TASK OBJECTIVE →
Below are some records. How many of their lines contain the string "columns"? Answer with the number alone.

[Records from a data collection]
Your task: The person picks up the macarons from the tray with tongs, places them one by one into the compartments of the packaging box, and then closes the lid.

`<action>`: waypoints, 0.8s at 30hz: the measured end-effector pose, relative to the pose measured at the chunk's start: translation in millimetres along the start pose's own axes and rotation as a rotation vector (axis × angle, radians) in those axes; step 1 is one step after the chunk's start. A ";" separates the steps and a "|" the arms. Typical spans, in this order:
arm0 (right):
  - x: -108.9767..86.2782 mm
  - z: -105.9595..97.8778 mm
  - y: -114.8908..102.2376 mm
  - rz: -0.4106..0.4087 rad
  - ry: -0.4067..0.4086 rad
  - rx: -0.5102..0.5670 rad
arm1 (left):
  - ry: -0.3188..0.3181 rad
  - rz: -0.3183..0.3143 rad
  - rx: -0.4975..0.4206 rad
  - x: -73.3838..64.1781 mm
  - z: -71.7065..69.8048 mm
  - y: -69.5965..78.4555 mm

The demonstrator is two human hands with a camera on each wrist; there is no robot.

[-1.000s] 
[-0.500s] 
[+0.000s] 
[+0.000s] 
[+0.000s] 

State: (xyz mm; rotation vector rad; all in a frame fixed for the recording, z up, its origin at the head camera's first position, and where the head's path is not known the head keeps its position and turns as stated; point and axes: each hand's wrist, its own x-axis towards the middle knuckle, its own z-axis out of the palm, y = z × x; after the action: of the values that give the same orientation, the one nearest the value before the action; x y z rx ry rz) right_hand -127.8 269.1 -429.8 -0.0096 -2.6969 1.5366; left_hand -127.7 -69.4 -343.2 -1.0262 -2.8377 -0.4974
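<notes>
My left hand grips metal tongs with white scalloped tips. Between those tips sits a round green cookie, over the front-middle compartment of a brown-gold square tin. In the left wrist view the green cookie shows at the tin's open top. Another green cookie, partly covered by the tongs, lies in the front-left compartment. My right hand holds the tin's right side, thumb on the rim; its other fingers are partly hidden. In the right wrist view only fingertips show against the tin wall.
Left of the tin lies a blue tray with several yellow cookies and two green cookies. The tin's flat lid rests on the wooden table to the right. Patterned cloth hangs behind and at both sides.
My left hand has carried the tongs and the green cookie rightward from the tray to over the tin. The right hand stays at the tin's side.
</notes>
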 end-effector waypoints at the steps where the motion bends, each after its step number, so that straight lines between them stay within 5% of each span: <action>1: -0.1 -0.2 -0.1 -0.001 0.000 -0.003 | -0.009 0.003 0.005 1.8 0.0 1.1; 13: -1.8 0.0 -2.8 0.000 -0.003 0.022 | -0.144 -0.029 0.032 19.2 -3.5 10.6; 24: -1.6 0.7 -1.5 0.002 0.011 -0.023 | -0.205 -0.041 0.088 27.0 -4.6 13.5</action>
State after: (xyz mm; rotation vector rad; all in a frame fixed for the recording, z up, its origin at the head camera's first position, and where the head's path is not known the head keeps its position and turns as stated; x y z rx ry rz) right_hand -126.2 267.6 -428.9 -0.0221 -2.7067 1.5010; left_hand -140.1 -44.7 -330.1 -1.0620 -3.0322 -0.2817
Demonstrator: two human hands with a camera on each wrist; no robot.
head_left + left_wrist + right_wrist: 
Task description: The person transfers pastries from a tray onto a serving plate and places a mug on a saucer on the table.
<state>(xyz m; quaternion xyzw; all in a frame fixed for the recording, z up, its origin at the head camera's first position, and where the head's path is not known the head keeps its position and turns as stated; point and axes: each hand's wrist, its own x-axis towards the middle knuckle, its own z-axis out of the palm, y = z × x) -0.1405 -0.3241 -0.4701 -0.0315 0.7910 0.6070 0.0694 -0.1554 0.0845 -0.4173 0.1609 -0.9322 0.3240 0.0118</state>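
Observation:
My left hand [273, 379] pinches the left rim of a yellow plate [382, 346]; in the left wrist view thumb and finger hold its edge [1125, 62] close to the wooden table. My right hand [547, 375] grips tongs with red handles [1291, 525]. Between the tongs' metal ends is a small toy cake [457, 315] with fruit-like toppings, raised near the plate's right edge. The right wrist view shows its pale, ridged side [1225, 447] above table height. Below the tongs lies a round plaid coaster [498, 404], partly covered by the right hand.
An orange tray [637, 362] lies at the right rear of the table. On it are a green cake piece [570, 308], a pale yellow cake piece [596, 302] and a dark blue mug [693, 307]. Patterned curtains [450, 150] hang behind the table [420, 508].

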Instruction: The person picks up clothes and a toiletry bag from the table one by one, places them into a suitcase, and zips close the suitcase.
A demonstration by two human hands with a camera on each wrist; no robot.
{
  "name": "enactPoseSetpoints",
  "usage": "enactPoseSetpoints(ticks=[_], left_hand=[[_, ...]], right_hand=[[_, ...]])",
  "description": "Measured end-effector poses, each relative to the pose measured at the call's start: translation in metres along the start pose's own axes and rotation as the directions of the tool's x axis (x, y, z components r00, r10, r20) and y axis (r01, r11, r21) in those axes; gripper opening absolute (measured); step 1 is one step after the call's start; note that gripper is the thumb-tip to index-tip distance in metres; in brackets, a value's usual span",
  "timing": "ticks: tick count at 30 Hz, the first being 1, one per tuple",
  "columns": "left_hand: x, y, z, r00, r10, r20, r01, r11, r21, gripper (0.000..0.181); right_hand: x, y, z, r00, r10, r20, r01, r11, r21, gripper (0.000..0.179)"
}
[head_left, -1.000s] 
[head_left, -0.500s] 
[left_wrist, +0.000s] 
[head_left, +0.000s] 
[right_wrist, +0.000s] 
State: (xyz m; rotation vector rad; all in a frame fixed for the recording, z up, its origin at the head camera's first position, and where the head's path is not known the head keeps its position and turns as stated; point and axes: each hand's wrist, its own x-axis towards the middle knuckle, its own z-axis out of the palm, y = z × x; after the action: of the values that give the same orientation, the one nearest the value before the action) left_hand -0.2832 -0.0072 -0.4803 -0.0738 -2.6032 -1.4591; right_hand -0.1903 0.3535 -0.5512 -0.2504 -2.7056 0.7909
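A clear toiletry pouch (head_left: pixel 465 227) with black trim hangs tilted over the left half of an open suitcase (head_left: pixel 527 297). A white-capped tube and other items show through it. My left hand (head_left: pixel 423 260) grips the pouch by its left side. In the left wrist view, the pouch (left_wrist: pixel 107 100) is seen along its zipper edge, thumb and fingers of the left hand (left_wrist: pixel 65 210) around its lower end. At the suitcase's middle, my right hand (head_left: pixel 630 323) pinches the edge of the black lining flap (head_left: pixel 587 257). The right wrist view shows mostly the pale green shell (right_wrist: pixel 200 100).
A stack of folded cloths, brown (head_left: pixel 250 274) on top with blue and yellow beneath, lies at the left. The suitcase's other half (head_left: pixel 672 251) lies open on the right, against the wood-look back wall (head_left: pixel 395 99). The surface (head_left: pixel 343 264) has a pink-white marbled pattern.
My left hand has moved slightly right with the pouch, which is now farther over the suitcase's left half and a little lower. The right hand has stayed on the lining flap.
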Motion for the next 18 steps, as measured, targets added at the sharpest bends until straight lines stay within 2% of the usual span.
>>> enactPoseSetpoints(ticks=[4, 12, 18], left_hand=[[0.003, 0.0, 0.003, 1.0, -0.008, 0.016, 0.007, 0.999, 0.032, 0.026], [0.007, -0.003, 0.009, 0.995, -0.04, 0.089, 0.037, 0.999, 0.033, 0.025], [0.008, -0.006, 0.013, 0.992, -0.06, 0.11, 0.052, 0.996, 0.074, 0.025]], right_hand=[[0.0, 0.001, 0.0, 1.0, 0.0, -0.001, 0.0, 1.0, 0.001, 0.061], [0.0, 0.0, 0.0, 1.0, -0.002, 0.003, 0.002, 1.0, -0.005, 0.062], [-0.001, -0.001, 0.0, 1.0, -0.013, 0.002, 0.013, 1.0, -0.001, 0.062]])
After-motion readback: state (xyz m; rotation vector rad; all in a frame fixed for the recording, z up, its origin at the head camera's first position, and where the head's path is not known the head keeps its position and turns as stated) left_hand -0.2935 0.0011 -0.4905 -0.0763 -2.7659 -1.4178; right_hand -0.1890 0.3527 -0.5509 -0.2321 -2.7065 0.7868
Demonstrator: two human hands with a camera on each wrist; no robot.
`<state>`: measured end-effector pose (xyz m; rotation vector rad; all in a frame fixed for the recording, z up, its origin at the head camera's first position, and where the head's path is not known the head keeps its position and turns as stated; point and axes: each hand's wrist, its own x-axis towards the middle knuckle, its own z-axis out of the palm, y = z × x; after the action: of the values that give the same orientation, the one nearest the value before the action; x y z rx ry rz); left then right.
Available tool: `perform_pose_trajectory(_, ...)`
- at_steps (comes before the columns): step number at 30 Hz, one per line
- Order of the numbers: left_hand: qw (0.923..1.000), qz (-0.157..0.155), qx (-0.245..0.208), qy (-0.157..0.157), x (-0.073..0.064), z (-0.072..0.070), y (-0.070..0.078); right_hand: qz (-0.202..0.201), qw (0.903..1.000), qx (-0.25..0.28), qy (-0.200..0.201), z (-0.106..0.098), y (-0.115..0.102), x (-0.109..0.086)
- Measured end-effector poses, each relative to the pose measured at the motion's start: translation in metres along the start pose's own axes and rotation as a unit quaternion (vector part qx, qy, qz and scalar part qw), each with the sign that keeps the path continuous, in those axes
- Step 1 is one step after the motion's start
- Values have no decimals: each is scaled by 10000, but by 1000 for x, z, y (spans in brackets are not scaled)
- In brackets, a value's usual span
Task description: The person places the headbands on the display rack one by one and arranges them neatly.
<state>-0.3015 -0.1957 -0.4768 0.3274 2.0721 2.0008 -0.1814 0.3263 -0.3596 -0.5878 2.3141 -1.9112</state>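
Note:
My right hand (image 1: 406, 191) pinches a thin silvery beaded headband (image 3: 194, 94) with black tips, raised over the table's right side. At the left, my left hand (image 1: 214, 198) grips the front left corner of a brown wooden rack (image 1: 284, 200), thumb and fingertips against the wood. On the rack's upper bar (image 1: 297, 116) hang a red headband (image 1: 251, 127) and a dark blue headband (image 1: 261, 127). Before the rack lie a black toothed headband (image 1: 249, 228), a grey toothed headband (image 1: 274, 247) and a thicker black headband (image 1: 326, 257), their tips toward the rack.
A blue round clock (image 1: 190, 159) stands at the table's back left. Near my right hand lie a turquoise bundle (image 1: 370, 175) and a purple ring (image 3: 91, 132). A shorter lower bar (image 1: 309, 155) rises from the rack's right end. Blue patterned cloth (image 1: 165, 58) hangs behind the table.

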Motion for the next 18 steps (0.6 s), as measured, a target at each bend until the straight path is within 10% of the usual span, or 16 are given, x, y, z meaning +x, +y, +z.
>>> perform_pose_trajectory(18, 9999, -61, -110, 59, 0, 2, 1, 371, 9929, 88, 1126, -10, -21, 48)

FINISHED TASK →
2